**WHAT YOU NEED TO DO:** Records appear below. Give all of them again, exactly.

(Stored records)

+++

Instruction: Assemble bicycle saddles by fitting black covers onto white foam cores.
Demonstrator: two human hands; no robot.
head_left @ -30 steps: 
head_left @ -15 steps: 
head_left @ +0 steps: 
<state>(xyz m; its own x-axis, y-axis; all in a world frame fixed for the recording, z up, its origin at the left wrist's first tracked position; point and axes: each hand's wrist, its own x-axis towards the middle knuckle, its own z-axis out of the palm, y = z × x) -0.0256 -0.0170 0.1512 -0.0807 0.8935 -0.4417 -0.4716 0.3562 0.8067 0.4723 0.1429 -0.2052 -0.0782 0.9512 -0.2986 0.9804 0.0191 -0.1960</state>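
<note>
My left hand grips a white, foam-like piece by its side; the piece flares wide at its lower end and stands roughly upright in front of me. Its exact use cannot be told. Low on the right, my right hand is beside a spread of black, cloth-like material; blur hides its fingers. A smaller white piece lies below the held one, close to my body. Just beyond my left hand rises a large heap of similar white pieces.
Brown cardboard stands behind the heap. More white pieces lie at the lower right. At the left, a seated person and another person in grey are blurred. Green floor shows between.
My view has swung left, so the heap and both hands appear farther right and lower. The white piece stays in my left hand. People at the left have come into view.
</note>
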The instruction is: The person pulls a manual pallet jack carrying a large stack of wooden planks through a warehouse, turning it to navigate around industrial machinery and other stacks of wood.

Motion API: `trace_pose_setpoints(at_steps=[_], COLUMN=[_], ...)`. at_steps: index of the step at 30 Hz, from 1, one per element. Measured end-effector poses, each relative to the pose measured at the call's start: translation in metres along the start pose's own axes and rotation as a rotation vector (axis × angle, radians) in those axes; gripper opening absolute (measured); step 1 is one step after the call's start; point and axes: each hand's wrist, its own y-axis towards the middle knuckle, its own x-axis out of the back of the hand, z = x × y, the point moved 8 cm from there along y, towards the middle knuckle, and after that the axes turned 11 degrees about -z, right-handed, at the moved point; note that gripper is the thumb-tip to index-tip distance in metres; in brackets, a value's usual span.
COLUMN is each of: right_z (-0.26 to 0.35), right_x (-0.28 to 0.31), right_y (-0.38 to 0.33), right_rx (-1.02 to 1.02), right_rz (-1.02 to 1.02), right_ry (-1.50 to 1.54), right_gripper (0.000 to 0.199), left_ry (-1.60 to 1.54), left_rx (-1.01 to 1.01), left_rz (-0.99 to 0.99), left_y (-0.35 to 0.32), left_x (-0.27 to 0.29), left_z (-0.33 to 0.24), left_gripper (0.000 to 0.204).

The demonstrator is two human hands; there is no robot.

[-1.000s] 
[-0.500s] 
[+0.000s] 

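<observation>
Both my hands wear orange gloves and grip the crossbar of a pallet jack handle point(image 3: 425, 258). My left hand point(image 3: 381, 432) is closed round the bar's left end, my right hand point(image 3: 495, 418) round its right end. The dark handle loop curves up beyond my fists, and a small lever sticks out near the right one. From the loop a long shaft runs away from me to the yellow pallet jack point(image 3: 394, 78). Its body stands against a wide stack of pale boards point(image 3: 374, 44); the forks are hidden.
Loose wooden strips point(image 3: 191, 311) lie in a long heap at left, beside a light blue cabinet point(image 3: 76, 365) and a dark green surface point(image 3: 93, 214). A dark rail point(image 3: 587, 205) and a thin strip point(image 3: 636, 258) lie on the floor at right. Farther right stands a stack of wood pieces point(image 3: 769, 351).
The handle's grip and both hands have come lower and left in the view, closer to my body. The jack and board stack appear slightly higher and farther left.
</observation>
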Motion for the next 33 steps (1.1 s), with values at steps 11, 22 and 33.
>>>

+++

**COMPLETED EXERCISE:**
Instruction: Assemble bicycle saddles by fitting black covers onto white foam cores.
Demonstrator: two human hands; no robot.
head_left @ -30 steps: 
head_left @ -15 steps: 
head_left @ +0 steps: 
<state>(xyz m; its own x-axis, y-axis; all in a world frame fixed for the recording, z up, its origin at the left wrist's first tracked position; point and axes: each hand's wrist, its own x-axis towards the middle knuckle, its own z-axis out of the palm, y = z × x) -0.0256 -0.0170 0.1512 -0.0807 0.8935 -0.4417 -0.4716 0.3562 0.8067 0.4723 0.1429 -0.2052 -0.0782 0.9512 -0.2986 0.9804 0.0191 -0.1960</state>
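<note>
My left hand grips a white, foam-like piece by its side; the piece flares wide at its lower end and stands roughly upright in front of me. Its exact use cannot be told. Low on the right, my right hand is beside a spread of black, cloth-like material; blur hides its fingers. A smaller white piece lies below the held one, close to my body. Just beyond my left hand rises a large heap of similar white pieces.
Brown cardboard stands behind the heap. More white pieces lie at the lower right. At the left, a seated person and another person in grey are blurred. Green floor shows between.
My view has swung left, so the heap and both hands appear farther right and lower. The white piece stays in my left hand. People at the left have come into view.
</note>
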The instruction is: The person pulls a manual pallet jack carrying a large stack of wooden planks through a warehouse, turning it to navigate around industrial machinery and other stacks of wood.

Motion API: `trace_pose_setpoints(at_steps=[_], COLUMN=[_], ...)`. at_steps: index of the step at 30 Hz, from 1, one per element. Measured end-effector poses, each relative to the pose measured at the call's start: translation in metres along the start pose's own axes and rotation as a rotation vector (axis × angle, radians) in those axes; gripper opening absolute (measured); step 1 is one step after the call's start; point and axes: each hand's wrist, its own y-axis towards the middle knuckle, its own x-axis out of the back of the hand, z = x × y, the point moved 8 cm from there along y, towards the middle knuckle, and after that the axes turned 11 degrees about -z, right-handed, at the moved point; note that gripper is the thumb-tip to index-tip distance in metres; in brackets, a value's usual span.
COLUMN is each of: right_z (-0.26 to 0.35), right_x (-0.28 to 0.31), right_y (-0.38 to 0.33), right_rx (-1.02 to 1.02), right_rz (-1.02 to 1.02), right_ry (-1.50 to 1.54), right_gripper (0.000 to 0.199), left_ry (-1.60 to 1.54), left_rx (-1.01 to 1.01), left_rz (-0.99 to 0.99), left_y (-0.35 to 0.32), left_x (-0.27 to 0.29), left_z (-0.33 to 0.24), left_gripper (0.000 to 0.204).

The demonstrator is two human hands; there is no robot.

[-1.000s] 
[-0.500s] 
[+0.000s] 

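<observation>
Both my hands wear orange gloves and grip the crossbar of a pallet jack handle point(image 3: 425, 258). My left hand point(image 3: 381, 432) is closed round the bar's left end, my right hand point(image 3: 495, 418) round its right end. The dark handle loop curves up beyond my fists, and a small lever sticks out near the right one. From the loop a long shaft runs away from me to the yellow pallet jack point(image 3: 394, 78). Its body stands against a wide stack of pale boards point(image 3: 374, 44); the forks are hidden.
Loose wooden strips point(image 3: 191, 311) lie in a long heap at left, beside a light blue cabinet point(image 3: 76, 365) and a dark green surface point(image 3: 93, 214). A dark rail point(image 3: 587, 205) and a thin strip point(image 3: 636, 258) lie on the floor at right. Farther right stands a stack of wood pieces point(image 3: 769, 351).
The handle's grip and both hands have come lower and left in the view, closer to my body. The jack and board stack appear slightly higher and farther left.
</observation>
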Motion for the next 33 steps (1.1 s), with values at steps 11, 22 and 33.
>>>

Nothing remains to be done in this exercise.